Intervention de Michelle Demessine

Réunion du 14 octobre 2009 à 14h30
Victimes des essais nucléaires français — Vote sur l'ensemble

Photo de Michelle DemessineMichelle Demessine :

Monsieur le président, monsieur le ministre, mes chers collègues, au terme de la discussion de ce projet de loi sur la reconnaissance et l’indemnisation des victimes des essais nucléaires français, tout en reconnaissant la portée du geste, déjà saluée à de nombreuses reprises, nous affichons notre déception et notre mécontentement.

Nous ne nous étions pourtant pas fait beaucoup d’illusions, je dois le reconnaître !

En effet, malgré la réelle bonne volonté affichée par le rapporteur, M. Cléach, pour apporter quelques améliorations non négligeables – je tiens à mon tour à le souligner –, nous avons bien senti, dès les discussions en commission, que le Gouvernement ne laisserait pas adopter un dispositif d’indemnisation à la hauteur des souffrances des victimes.

Ainsi l’irrecevabilité financière a été opposée à tous nos amendements, ainsi qu’à ceux de nos collègues socialistes et Verts, amendements qui étaient pourtant de nature à étendre le dispositif.

Je profite d’ailleurs de cette occasion pour protester une fois de plus contre cette méthode mesquine : sous prétexte de veiller à la bonne gestion de l’argent public, on interdit à la représentation nationale de proposer des mesures qui, évidemment, nécessiteraient des moyens financiers.

Ce texte, bien qu’il ait pour principal mérite de reconnaître enfin que nos essais ont fait des victimes et d’inverser la charge de la preuve, ne crée pas pour autant une juste réparation des préjudices causés.

La commission a apporté quelques modifications importantes, que les sénateurs CRC-SPG ont d’ailleurs votées. Ce sont la suppression du terme « directement » concernant l’exposition aux radiations, l’introduction d’une présomption de lien de causalité entre certaines maladies et les essais, l’accompagnement des demandeurs par des avocats, des médecins et des associations, le respect du principe du contradictoire dans la procédure d’examen des dossiers, ou bien encore la réunion de la commission consultative de suivi à la demande de la majorité de ses membres.

Pour autant, nous estimons que l’équilibre n’est pas rétabli. Le ministère de la défense gardera le double rôle de juge et partie qu’il s’est assigné, avec toutes les craintes que cette situation engendre et qui se sont encore exprimées au cours des débats.

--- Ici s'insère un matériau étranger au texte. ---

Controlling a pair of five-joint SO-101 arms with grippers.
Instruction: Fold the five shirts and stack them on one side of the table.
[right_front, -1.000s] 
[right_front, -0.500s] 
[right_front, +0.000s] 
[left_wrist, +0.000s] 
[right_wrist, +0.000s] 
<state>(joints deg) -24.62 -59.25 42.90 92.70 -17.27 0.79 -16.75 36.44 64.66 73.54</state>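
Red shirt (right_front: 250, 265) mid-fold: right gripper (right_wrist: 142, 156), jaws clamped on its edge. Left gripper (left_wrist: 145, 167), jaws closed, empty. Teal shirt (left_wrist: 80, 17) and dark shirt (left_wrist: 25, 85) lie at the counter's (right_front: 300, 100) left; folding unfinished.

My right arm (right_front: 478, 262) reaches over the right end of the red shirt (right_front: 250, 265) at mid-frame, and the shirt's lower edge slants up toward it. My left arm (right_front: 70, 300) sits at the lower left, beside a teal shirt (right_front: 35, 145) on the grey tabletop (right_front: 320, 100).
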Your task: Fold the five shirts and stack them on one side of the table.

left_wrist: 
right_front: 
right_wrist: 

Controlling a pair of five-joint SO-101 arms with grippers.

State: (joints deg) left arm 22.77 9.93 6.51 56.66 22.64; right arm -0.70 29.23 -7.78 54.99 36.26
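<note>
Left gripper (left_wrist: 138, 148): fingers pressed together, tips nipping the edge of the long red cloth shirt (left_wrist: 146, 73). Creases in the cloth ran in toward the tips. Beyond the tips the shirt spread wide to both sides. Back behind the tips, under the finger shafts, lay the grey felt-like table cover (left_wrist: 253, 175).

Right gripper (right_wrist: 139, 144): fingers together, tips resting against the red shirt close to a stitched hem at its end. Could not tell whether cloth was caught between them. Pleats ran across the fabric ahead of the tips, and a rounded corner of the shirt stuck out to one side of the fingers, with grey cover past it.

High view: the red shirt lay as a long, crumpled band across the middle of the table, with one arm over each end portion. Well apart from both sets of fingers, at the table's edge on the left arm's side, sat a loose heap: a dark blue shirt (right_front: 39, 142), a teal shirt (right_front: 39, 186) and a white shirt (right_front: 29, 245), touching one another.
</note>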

Par ailleurs, certains aspects fondamentaux n’ont pas été pris en compte. La création d’un véritable fonds d’indemnisation, spécifique et autonome, la réparation des préjudices propres pour les veuves et les ayants droit, la création d’un dispositif de retraite anticipée et l’élargissement des compétences de la commission consultative de suivi des conséquences des essais nucléaires, toutes ces propositions ont été repoussées par le Gouvernement et la majorité sénatoriale qui le soutient.

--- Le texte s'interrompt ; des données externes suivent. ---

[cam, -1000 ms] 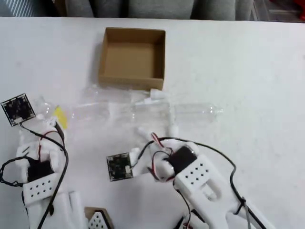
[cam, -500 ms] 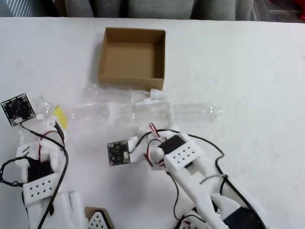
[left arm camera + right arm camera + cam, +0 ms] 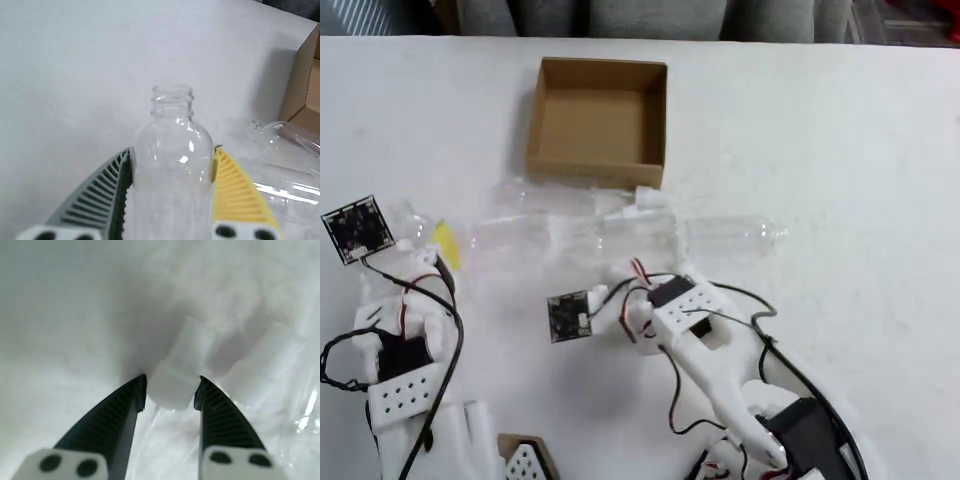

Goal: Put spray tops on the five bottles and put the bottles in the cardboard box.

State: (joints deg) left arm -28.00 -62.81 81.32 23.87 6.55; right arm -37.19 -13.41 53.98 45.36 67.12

Ce projet de loi est donc resté à mi-chemin et ne règle que partiellement les problèmes posés. Mais surtout, à l’instar des associations dont je veux à nouveau saluer le rôle essentiel, nous avons la désagréable impression que le Gouvernement, se fondant sur de médiocres raisons financières qui ne sont rien au regard des dépenses militaires de notre pays, n’a pas voulu régler dignement cette question.

Cette façon de faire est indigne de la France et démontre un manque de considération pour des hommes et des femmes qui, à une époque, ont contribué à sa grandeur.

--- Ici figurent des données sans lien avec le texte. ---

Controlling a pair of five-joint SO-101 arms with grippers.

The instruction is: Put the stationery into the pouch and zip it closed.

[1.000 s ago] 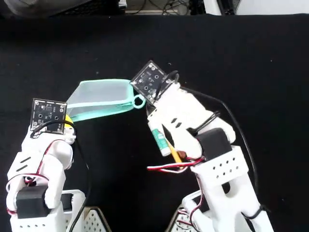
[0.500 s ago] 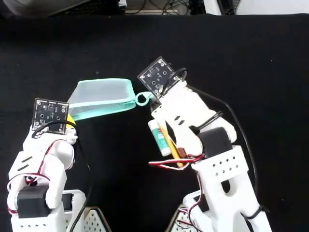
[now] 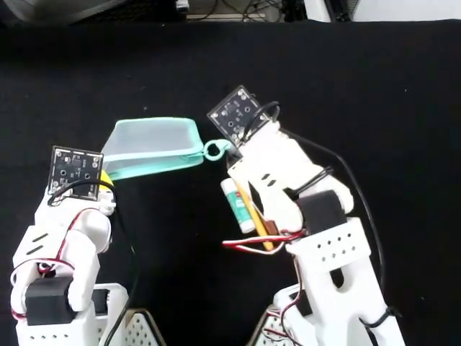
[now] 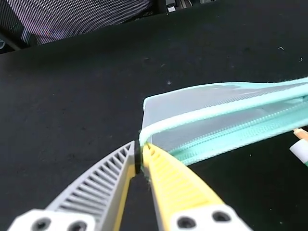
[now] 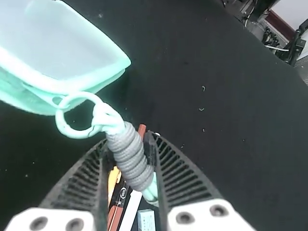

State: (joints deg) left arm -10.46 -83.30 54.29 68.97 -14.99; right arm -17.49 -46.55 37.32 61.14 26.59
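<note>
The teal pouch lies on the black table, and its zip edge runs along its near side. My left gripper is shut on the pouch's left corner; its yellow finger peeks out from under the wrist board. My right gripper is shut on the grey-wrapped zipper pull, just behind the teal ring at the pouch's right end. A glue stick and a pencil lie on the table under the right arm, outside the pouch.
Black cloth covers the table. Cables and equipment sit beyond its far edge. Open cloth stretches behind and to the right of the pouch.
The right gripper has shifted slightly to the right and away, taking the zipper pull and ring with it. The left arm has stayed still on the pouch corner.
</note>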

À l’issue de l’examen de ce projet de loi relatif à la reconnaissance et à l’indemnisation des victimes des essais nucléaires français, il nous semble, monsieur le ministre, que vous vous êtes arrêté au milieu de la phrase. Si la reconnaissance est là – l’opinion publique s’y retrouvera et l’acte est important pour l’honneur de la France –, en revanche, s’agissant des victimes, j’ai bien peur qu’elles ne soient nombreuses à se sentir frappées d’une double peine : la souffrance d’être victime d’une maladie mortelle et la souffrance de découvrir, après avoir déposé son dossier dans le cadre d’un dispositif tant attendu, que l’on est exclu du système d’indemnisation mis en place par la Nation.

Dans ces conditions, mes chers collègues, vous l’aurez compris, le groupe CRC-SPG votera contre ce projet de loi.